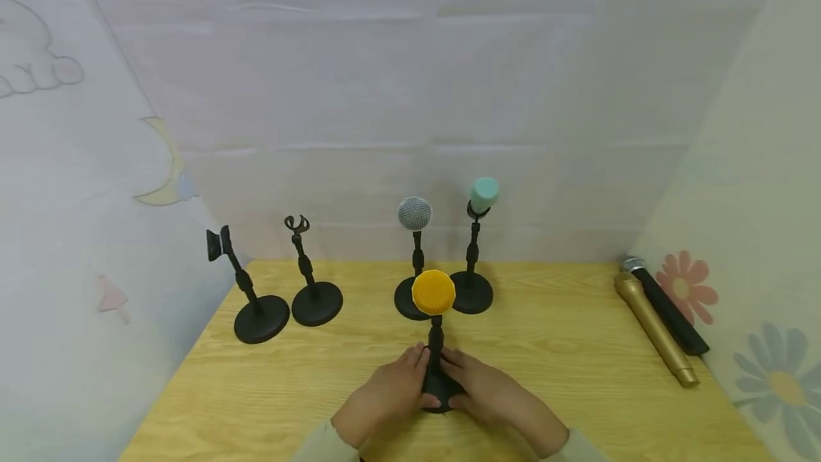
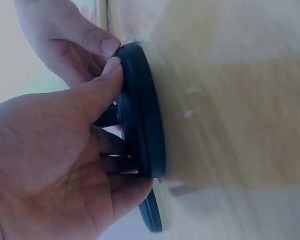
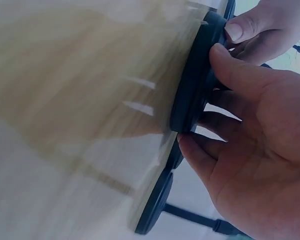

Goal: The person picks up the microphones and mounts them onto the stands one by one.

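Observation:
A black microphone stand with a yellow-headed microphone stands upright near the front middle of the table. My left hand grips the left side of its round base, thumb on the near edge and fingers round the far side. On the other side my right hand holds the same base, its fingers along the edge in the right wrist view. Both thumbs lie close together at the near rim. Seen from above, the yellow head hides the microphone's body.
Behind stand a stand with a silver-mesh microphone and another with a mint-green-topped one. Two bare stands, one and another, are at the left. A gold microphone and a black microphone lie along the right edge.

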`<state>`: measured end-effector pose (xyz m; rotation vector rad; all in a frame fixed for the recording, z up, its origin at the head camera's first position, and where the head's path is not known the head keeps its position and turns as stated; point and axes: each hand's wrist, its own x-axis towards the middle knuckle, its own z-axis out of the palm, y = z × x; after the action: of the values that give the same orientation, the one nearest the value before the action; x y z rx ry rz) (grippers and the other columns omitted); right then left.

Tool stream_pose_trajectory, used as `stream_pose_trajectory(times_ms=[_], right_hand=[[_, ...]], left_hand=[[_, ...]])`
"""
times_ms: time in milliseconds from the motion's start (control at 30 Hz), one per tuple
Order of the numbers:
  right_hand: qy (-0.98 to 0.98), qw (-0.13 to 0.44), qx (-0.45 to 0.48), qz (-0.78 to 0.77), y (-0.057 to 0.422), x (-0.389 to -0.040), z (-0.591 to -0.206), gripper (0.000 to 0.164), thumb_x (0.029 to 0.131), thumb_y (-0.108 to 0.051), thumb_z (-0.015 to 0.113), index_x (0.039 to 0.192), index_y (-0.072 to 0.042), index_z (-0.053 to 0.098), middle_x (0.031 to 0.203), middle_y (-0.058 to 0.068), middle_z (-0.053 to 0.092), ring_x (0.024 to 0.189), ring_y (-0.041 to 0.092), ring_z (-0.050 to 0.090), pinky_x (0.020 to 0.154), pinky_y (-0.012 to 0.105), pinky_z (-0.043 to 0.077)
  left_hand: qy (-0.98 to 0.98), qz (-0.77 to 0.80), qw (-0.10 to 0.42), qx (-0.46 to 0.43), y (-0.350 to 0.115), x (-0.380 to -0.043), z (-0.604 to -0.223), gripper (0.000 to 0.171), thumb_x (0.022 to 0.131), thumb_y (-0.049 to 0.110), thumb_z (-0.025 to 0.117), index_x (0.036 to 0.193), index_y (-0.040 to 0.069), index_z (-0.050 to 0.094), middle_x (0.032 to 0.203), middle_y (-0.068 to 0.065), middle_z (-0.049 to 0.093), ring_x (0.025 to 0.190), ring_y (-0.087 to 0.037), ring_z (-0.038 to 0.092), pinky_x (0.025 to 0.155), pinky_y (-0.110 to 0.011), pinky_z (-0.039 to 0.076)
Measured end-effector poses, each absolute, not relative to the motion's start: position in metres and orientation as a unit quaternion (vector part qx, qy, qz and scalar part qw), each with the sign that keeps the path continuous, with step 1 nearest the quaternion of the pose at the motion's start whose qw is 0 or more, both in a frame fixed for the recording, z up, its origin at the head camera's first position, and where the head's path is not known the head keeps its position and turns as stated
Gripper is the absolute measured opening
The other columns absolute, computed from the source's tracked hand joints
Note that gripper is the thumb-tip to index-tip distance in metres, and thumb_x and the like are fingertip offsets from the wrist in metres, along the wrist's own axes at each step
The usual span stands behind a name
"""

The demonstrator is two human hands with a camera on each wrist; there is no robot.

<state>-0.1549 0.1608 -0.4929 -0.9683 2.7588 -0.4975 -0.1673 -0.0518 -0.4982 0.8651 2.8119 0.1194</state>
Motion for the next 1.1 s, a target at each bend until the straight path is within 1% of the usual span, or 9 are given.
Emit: stream_pose_trajectory(times_ms=[133,367,533,667,833,933,1100], right_hand=[[0.923,0.089,-0.335,-0.166,0.149,-0.163,-0.492,0.063,0.096,-0.024,0.072,0.151,-0.004,0.048,0.159,0.015,0.04,0.14,0.032,0.047,0.108,0.045,0.046],[0.916,0.115,-0.324,-0.206,0.127,-0.177,-0.493,0.063,0.097,-0.025,0.07,0.151,-0.003,0.047,0.159,0.016,0.039,0.143,0.033,0.044,0.111,0.046,0.043],[0.919,0.113,-0.325,-0.193,0.114,-0.185,-0.493,0.064,0.097,-0.023,0.071,0.151,-0.002,0.046,0.159,0.016,0.039,0.143,0.031,0.043,0.112,0.043,0.043],[0.917,0.122,-0.325,-0.195,0.103,-0.192,-0.492,0.064,0.098,-0.02,0.069,0.153,-0.001,0.043,0.161,0.017,0.035,0.144,0.032,0.042,0.112,0.042,0.043],[0.918,0.134,-0.322,-0.188,0.089,-0.205,-0.496,0.064,0.102,-0.019,0.064,0.157,-0.003,0.036,0.164,0.018,0.028,0.149,0.033,0.034,0.115,0.043,0.039],[0.919,0.134,-0.322,-0.183,0.082,-0.214,-0.495,0.062,0.103,-0.018,0.061,0.157,-0.002,0.035,0.164,0.019,0.027,0.151,0.036,0.029,0.117,0.045,0.036],[0.921,0.121,-0.32,-0.189,0.072,-0.223,-0.498,0.058,0.105,-0.018,0.058,0.156,0.0,0.037,0.164,0.019,0.028,0.151,0.036,0.028,0.118,0.046,0.035]], left_hand=[[0.953,0.048,0.1,0.282,-0.062,-0.174,-0.499,0.087,0.092,0.061,0.061,0.155,0.005,0.04,0.159,-0.015,0.04,0.142,-0.028,0.046,0.105,-0.039,0.05],[0.956,0.08,0.103,0.263,-0.082,-0.18,-0.493,0.088,0.091,0.057,0.067,0.154,0.001,0.041,0.157,-0.019,0.041,0.139,-0.032,0.049,0.105,-0.045,0.049],[0.96,0.092,0.1,0.245,-0.088,-0.185,-0.493,0.088,0.09,0.053,0.071,0.151,-0.004,0.043,0.154,-0.024,0.043,0.136,-0.035,0.051,0.103,-0.047,0.05],[0.962,0.101,0.105,0.232,-0.093,-0.191,-0.491,0.088,0.088,0.049,0.074,0.149,-0.008,0.044,0.152,-0.026,0.044,0.135,-0.038,0.052,0.101,-0.048,0.052],[0.964,0.111,0.109,0.216,-0.103,-0.201,-0.488,0.086,0.088,0.045,0.076,0.147,-0.01,0.044,0.152,-0.028,0.043,0.134,-0.039,0.051,0.102,-0.049,0.05],[0.963,0.125,0.112,0.21,-0.107,-0.208,-0.485,0.085,0.089,0.042,0.075,0.148,-0.01,0.043,0.152,-0.029,0.042,0.135,-0.04,0.051,0.105,-0.05,0.048],[0.962,0.15,0.125,0.19,-0.115,-0.217,-0.488,0.084,0.092,0.04,0.072,0.15,-0.01,0.039,0.156,-0.029,0.037,0.139,-0.041,0.046,0.109,-0.05,0.044]])
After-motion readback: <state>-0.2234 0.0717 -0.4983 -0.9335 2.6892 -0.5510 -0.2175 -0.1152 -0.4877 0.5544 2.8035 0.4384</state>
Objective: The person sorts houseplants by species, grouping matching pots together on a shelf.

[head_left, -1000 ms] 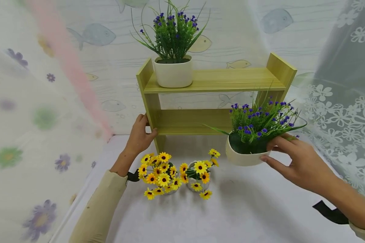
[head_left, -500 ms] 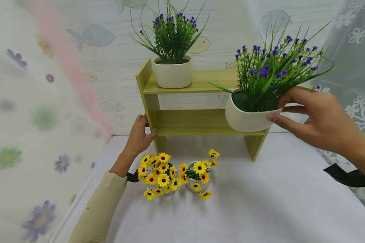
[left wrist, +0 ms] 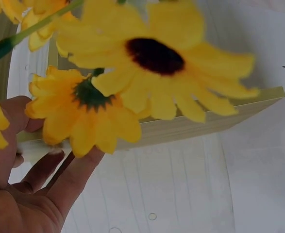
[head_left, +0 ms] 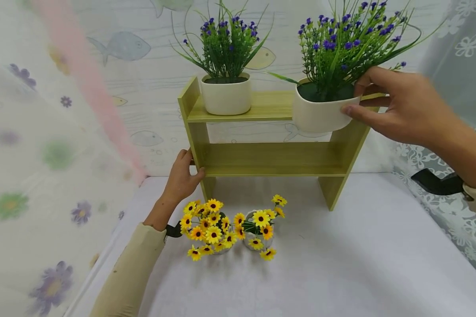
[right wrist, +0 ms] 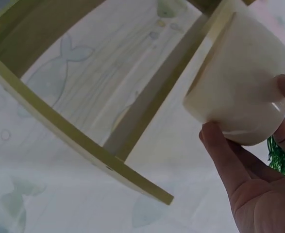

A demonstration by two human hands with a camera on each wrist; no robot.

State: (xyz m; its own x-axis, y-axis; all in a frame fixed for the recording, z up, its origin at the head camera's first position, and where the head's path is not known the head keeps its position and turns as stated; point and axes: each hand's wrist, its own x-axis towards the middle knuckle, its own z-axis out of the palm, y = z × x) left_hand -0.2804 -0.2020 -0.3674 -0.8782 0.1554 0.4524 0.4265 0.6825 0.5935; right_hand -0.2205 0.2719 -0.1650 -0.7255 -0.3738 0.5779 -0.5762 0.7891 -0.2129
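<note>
One placed, one in hand.
First purple-flowered pot [head_left: 227, 97] stands at the top left end of the shelf [head_left: 277, 158]; my right hand [head_left: 404, 105] pinches the second pot [head_left: 321, 116] by its rim before the top right end, contact unclear. My left hand [head_left: 182, 178] grips the shelf's left side edge. Second placing unfinished, I judge; yellow-flowered pots [head_left: 213, 234] on desk [head_left: 321, 273], before shelf's front edge.

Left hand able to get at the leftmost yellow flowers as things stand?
Likely yes, after letting go: the left hand grips the shelf at its left end, but the leftmost yellow flowers stand near its wrist, with nothing visibly blocking.
</note>
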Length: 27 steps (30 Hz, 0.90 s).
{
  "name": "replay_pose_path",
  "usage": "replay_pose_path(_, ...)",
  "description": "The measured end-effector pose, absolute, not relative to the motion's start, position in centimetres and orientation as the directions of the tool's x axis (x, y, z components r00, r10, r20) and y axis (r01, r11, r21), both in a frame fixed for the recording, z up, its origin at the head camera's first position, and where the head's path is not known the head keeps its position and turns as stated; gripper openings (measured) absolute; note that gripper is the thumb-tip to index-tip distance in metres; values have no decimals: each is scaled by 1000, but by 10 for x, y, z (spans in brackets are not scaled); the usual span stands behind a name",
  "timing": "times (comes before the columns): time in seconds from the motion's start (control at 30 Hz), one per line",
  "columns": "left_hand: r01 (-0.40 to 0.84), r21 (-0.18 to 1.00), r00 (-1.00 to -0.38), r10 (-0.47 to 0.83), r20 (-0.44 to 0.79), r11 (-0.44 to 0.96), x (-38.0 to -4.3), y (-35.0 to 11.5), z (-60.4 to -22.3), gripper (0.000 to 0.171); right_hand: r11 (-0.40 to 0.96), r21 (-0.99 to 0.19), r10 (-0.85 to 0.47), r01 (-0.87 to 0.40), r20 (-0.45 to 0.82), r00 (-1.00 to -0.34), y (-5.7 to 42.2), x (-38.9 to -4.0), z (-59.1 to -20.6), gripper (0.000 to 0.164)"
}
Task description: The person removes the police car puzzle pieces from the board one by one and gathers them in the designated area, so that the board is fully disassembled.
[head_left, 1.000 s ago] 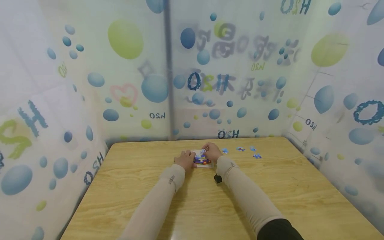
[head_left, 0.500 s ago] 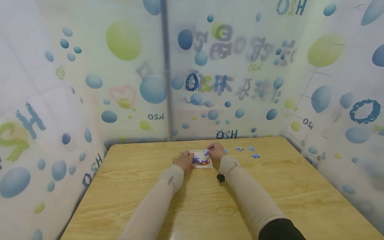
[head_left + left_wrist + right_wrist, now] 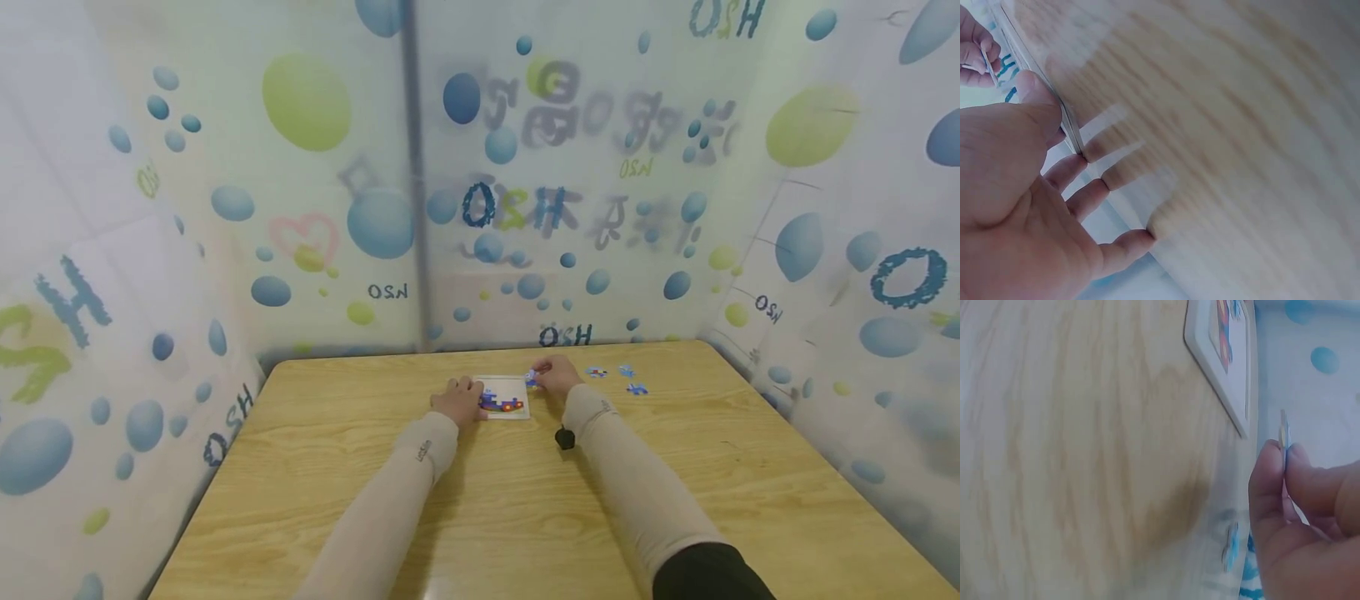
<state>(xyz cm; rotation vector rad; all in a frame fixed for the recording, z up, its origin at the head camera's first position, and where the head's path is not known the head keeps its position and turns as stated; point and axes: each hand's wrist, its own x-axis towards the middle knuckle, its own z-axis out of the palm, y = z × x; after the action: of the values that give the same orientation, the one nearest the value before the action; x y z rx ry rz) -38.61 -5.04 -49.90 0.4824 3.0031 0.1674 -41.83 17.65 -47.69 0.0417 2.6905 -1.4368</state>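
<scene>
A small white-framed jigsaw board lies near the table's far edge, its lower part filled with blue, red and orange pieces and its upper right bare. My left hand grips the board's left side; in the left wrist view its thumb lies over the board's edge while the fingertips rest at the corner and on the tabletop. Just past the right rim, my right hand pinches a blue jigsaw piece between thumb and index finger. The right wrist view has that piece edge-on, raised off the table.
Several loose jigsaw pieces lie right of my right hand. Another loose piece sits beneath that hand. The wooden table meets patterned curtains behind and at both sides. A black object hangs at my right wrist.
My right hand has moved right, from over the board to beyond its right rim, carrying the jigsaw piece. More of the board's bare middle shows. The left hand stays on the board.
</scene>
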Motion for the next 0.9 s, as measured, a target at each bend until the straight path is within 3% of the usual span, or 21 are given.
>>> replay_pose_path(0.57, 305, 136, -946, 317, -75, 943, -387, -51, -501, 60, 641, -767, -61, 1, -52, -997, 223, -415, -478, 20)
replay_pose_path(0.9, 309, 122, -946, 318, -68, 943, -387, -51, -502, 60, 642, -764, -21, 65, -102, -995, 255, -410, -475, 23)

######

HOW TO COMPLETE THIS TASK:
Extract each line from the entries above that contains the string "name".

ANSWER TO THE EXERCISE:
The usual span stands behind a name
  "name": "replay_pose_path",
  "description": "The measured end-effector pose, absolute, not relative to the motion's start, position in centimetres and orientation as the directions of the tool's x axis (x, y, z components r00, r10, r20) and y axis (r01, r11, r21), both in a frame fixed for the recording, z up, its origin at the head camera's first position, and where the head's path is not known the head keeps its position and turns as stated; gripper openings (measured) absolute; note that gripper is the thumb-tip to index-tip distance in metres; values have no decimals: each is scaled by 1000, but by 10 for x, y, z (spans in brackets are not scaled); the usual span stands behind a name",

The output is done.